Lunedì 29 Aprile 2024

Usa, Trump perde pezzi: si dimette capo dello staff del Pentagono

Terzo addio alla Difesa nel giro di un mese, dopo Mattis e McGurk, lascia anche Kevin Sweeney. E il tycoon pensa a Webb, ex ministro di Reagan

Kevin Sweeney (Epa Ansa)

Kevin Sweeney (Epa Ansa)

Washington, 6 gennaio 2019 - Ennesima defezione ai vertici del Pentagono, ha dato le dimissioni il capo di gabinetto del ministero della Difesa, Kevin Sweeney, 55 anni. Il passo indietro arriva poche settimane dopo l’uscita di scena del segretario Jim Mattis, che ha rassegnato le dimissioni per via delle divergenze con il presidente Donald Trump sul ritiro dalla Siria. A fine anno, il 31 dicembre, ha lasciato il suo incarico anche la portavoce del Pentagono, Dana White. In una nota, il contrammiraglio Sweeney, che ha guidato lo staff dal gennaio 2017, scrive: “Dopo due anni, ho deciso che è il momento giusto per tornare al settore privato. È stato un onore servire insieme agli uomini e alle donne del dipartimento della Difesa”.

Continua così a perdere pezzi l’Amministrazione Trump. La partenza di Sweeney, originario del Montana, segna il terzo addio illustre registrato nell’arco degli ultimi trenta giorni. In aggiunta alle dimissioni di Mattis infatti c’è stata l’uscita anticipata dell’inviato per la coalizione anti-Isis, Brett McGurk, che era stato nominato a suo tempo da Barack Obama. Anche McGurk ha deciso di lasciare l’incarico in disaccordo sul ritiro delle truppe Usa dalla Siria annunciato a sorpresa dal presidente. Al suo posto è stato cooptato James Jeffrey, precettato in una doppia funzione, anche come inviato speciale per la Siria.
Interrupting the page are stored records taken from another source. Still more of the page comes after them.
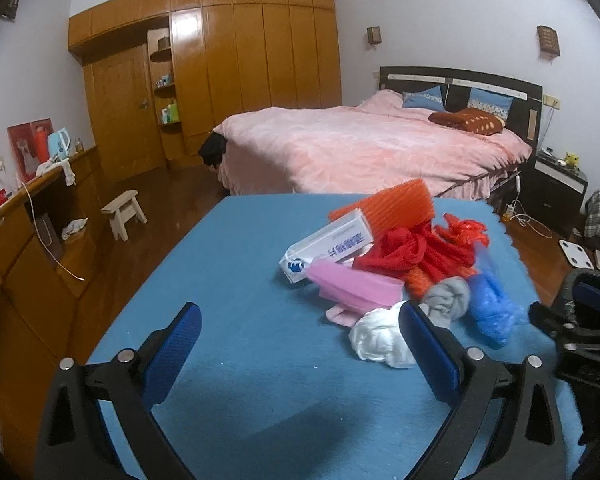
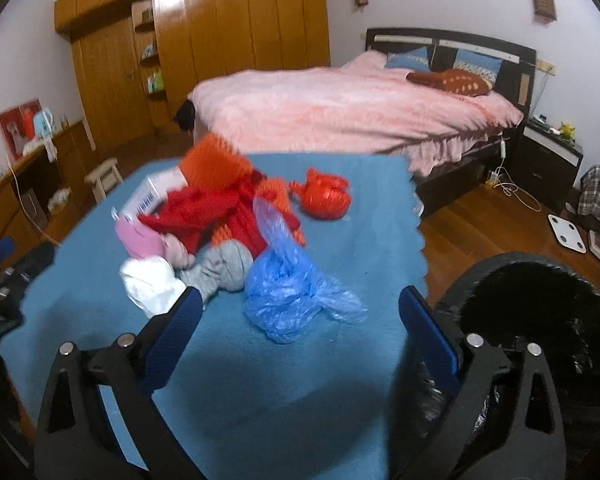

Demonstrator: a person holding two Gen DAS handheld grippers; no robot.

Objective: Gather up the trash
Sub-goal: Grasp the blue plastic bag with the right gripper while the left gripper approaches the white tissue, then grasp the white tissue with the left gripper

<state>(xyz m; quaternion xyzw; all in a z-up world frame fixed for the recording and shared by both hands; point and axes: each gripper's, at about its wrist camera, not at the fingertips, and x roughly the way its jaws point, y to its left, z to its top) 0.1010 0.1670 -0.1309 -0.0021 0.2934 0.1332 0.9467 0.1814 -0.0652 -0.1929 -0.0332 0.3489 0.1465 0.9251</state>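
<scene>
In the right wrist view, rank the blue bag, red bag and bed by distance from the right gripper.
From the right gripper:
1. Blue bag, just ahead between the open fingers' line.
2. Red bag, farther up the blue cloth.
3. Bed, beyond the table.

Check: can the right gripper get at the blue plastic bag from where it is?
Probably yes. The right gripper is open and empty, and the blue plastic bag lies just ahead between its fingers on the blue cloth, at the pile's near edge, with nothing on top of it.

Both wrist views overlook the trash pile (image 1: 384, 264) closely.
</scene>
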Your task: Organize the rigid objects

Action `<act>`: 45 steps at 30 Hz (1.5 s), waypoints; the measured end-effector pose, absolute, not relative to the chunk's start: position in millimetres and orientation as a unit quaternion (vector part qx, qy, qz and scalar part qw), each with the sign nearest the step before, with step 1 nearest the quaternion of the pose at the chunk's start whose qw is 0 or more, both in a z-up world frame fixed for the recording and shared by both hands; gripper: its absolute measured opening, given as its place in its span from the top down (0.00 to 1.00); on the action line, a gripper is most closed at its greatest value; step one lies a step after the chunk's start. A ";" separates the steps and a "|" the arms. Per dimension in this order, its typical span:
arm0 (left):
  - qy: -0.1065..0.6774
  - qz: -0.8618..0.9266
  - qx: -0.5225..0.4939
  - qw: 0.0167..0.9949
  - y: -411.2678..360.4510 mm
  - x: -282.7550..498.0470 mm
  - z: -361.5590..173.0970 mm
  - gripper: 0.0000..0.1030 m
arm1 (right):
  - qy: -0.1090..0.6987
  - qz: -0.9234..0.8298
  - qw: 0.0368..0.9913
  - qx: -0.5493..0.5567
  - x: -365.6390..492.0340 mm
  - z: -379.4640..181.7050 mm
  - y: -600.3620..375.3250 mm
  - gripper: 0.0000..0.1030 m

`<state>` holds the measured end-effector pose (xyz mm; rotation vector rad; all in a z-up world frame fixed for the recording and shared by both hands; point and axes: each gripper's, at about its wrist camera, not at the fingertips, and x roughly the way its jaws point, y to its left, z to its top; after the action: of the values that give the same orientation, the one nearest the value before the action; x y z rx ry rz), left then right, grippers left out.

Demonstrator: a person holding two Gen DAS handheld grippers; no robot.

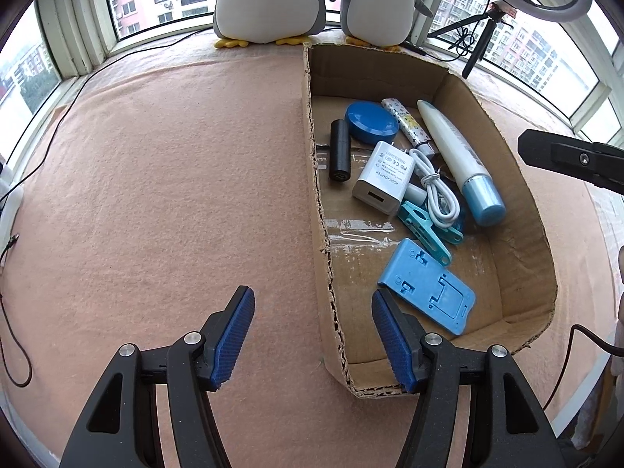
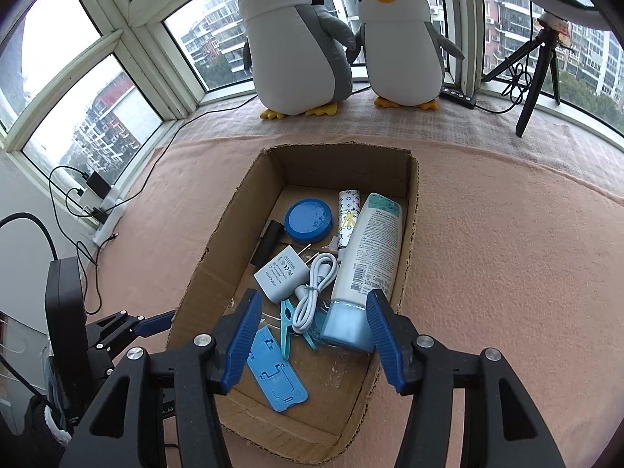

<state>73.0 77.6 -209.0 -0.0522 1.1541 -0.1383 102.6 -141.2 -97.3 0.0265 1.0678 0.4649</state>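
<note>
Brown cardboard box on pink felt cloth contains white USB charger and blue phone stand. Left gripper and right gripper: jaws wide apart, nothing held.

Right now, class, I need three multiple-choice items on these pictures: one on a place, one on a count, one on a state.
1. Where does the white charger lie?
A. On the pink cloth
B. Inside the cardboard box
C. On the windowsill

2. How many plush penguins stand at the window?
A. One
B. Two
C. Three

3. How are the left gripper and right gripper?
A. Both open and empty
B. Both shut
C. One holds the lotion tube

Answers: B, cardboard walls surround the charger; B, two sit side by side; A, both jaw pairs stand apart, nothing between them.
</note>
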 end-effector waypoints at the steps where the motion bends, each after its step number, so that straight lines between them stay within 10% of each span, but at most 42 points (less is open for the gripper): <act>1: 0.543 -0.064 -0.024 0.837 77.5 72.1 -206.7 0.36 | 0.501 0.218 0.837 0.013 100.3 -94.9 -142.4 0.45; 45: 0.340 -0.030 0.005 0.940 38.4 12.4 -46.2 0.17 | 0.344 0.108 0.933 0.016 16.6 -15.3 -195.7 0.16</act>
<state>12.4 38.4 -46.2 0.0105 0.6934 -0.0605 16.6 -195.7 -15.3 0.0332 0.7029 0.2211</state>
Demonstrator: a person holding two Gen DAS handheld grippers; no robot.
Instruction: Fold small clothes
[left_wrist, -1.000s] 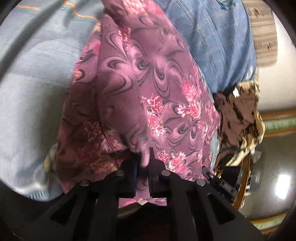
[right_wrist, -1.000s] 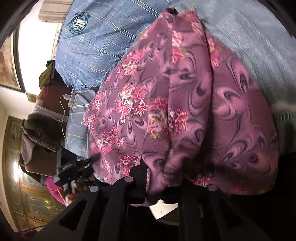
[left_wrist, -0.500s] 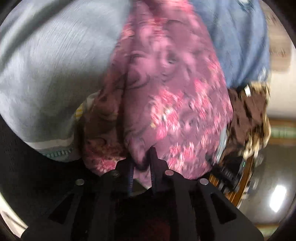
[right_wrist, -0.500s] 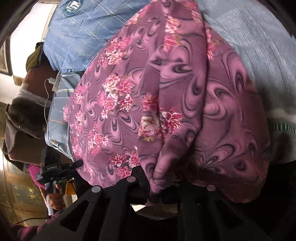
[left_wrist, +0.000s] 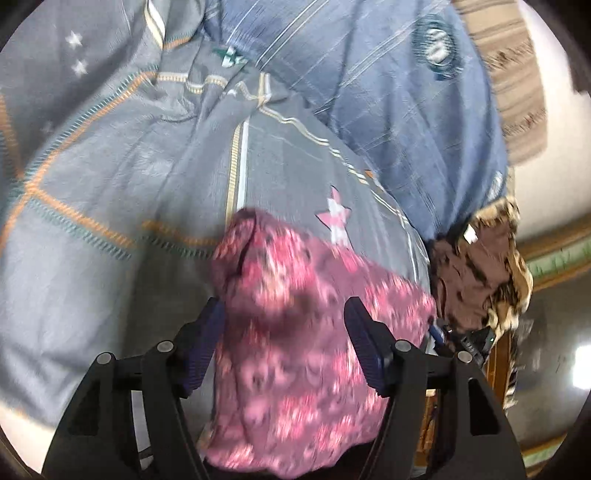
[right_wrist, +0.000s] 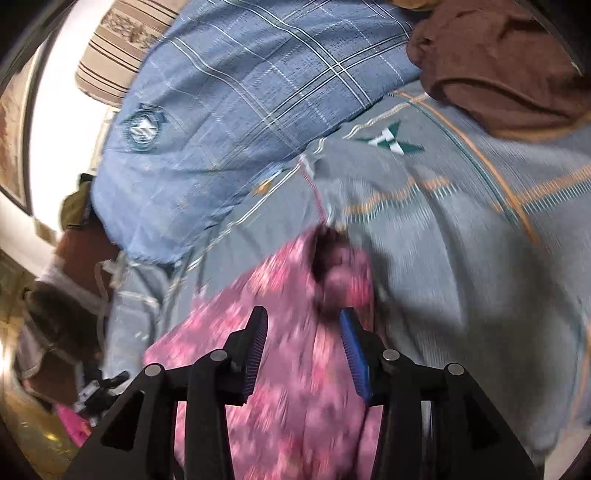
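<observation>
Left wrist view: left gripper (left_wrist: 284, 319) jaws are opening, with the pink floral garment (left_wrist: 295, 332) loose between them, lying on the grey bedsheet (left_wrist: 110, 184) just below its pink star. Right gripper (right_wrist: 303, 332) is opening too, same cloth between. I'd let go fully, back off straight, then smooth the fold. A second ago both were clamped on it and it covered far more sheet.

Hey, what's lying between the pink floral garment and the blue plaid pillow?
Only the grey striped bedsheet, with a pink star patch, lies between the floral garment and the plaid pillow, in the left wrist view.
</observation>
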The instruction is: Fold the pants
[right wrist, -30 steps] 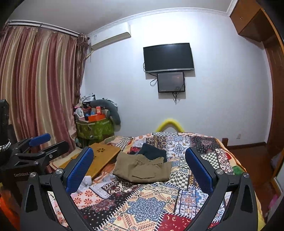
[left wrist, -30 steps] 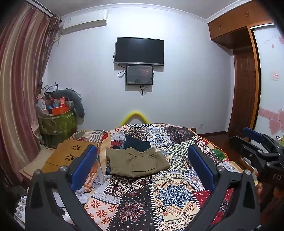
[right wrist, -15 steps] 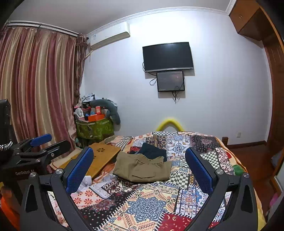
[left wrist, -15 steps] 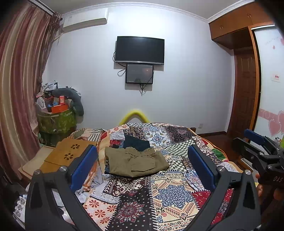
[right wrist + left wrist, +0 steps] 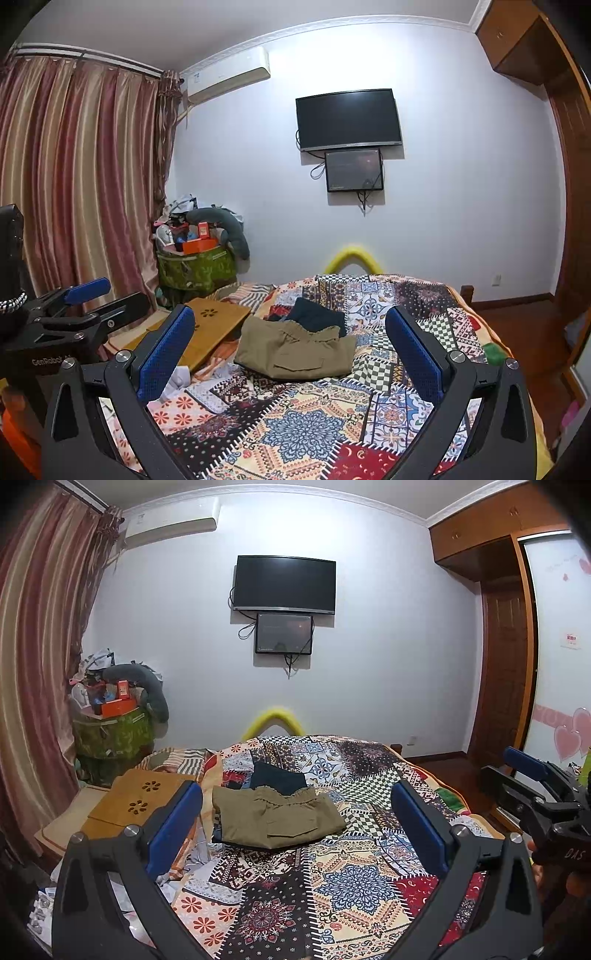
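Little has moved since the earlier frames: both views have drifted only slightly, and the olive pants [image 5: 275,821] lie where they did, folded into a compact rectangle on the patchwork bedspread [image 5: 351,882], overlapping a dark navy garment [image 5: 277,775] behind them. Left claw [image 5: 295,819] stays spread wide, empty, hovering well short of the pants. Right claw [image 5: 290,345] is equally wide and holds nothing. A wooden lap tray [image 5: 218,325] sits just left of the pants, at the bed's edge.
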`<state>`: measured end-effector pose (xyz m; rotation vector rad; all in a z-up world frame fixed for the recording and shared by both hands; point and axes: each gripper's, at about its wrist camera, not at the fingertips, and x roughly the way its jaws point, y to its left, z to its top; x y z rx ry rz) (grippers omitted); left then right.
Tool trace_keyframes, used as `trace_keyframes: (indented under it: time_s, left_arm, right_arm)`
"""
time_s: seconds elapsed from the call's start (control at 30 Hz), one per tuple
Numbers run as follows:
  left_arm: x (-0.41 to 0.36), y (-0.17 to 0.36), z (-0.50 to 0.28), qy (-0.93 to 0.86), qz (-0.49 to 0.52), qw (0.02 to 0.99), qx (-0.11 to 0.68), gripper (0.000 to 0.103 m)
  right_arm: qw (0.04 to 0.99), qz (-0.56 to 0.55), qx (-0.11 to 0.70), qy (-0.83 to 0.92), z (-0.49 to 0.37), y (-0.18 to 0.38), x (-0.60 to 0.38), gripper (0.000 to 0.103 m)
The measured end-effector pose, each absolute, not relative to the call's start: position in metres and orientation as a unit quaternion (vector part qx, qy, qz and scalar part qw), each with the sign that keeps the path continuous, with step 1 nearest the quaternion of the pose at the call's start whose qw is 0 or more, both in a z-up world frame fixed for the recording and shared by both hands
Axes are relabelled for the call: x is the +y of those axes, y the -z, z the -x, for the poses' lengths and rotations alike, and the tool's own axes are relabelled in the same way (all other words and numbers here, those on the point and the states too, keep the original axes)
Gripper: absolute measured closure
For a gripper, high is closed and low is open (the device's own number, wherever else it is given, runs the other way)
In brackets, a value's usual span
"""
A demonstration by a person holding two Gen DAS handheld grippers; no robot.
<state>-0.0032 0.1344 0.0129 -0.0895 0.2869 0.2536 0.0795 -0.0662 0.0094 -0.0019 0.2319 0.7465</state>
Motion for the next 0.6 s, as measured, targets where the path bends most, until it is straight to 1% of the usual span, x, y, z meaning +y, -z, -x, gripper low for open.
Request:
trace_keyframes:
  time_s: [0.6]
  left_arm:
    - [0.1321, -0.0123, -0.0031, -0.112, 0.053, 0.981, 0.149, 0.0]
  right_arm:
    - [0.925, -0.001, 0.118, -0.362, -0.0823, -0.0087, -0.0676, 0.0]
Intanto, proprio mentre il nuovo segretario alla Difesa, Patrick Shanahan (ex vice di Mattis), si insediava, all’inizio dell’anno, tre funzionari della Casa Bianca hanno rivelato al New York Times che il presidente americano starebbe considerando di affidare in futuro il ruolo di titolare del Pentagono a Jim Webb, ex senatore democratico della Virginia, già segretario della Marina militare di Ronald Reagan. Contrario alla guerra in Iraq, candidato alle primarie presidenziali democratiche del 2016, Webb sarebbe allineato con la posizione di Trump, che potrebbe disimpegnarsi dal Medio Oriente, non solo dalla Siria ma anche dall'Afghanistan, per recuperare truppe e rischierarle nel Pacifico, esercitando così una maggiore pressione sulla Cina.

Durante un cruciale dibattito democratico tre anni fa, Webb si scagliò contro le mosse di Pechino nel Mar Cinese Meridionale, stigmatizzando gli attacchi informatici sferrati agli americani. La decisione di Trump ha allarmato diversi Paesi alleati. Il dipartimento di Stato ha precisato che non c’è un calendario per il ritiro militare che non lascerà vuoti a beneficio dei terroristi. Washington ha inoltre assicurato che non ci saranno conseguenze per la protezione e la sicurezza di Israele, ma l’annuncio di Trump ha già prodotto i primi effetti: l’esercito siriano ha preso il controllo di Manbij, nel nord della Siria, città dalla quale si erano appena ritirate le milizie curdo-arabe, ripiegate di fronte all’imminente offensiva turca. Segno di un cambio di alleanze come conseguenza del vuoto di potere lasciato dagli americani.

L'aggressività dell'Iran in Medio Oriente, in particolare in Siria, saranno i temi al centro di un colloquio, stasera a Gerusalemme, tra Benyamin Netanyahu e il Consigliere Usa per la sicurezza nazionale, John Bolton. Lo ha detto oggi il premier israeliano nella seduta del consiglio dei ministri rilevando che questo incontro segue da vicino la decisione del presidente Donald Trump di ordinare il ritiro delle forze americane in Siria, e ricordando di aver anche esaminato venerdì la situazione nel Paese vicino in una telefonata con il presidente russo Vladimir Putin. Netanyahu ha poi osservato che le esportazioni israeliane hanno raggiunto al cifra record di 110 miliardi di dollari, con un aumento del volume di scambi verso la Cina, ha precisato, cresciuto del 56 per cento. Ma secondo i media locali le relazioni Israele-Cina irritano gli Stati Uniti e Bolton - anticipano - chiederà a Netanyahu di sottoporle a stretta revisione.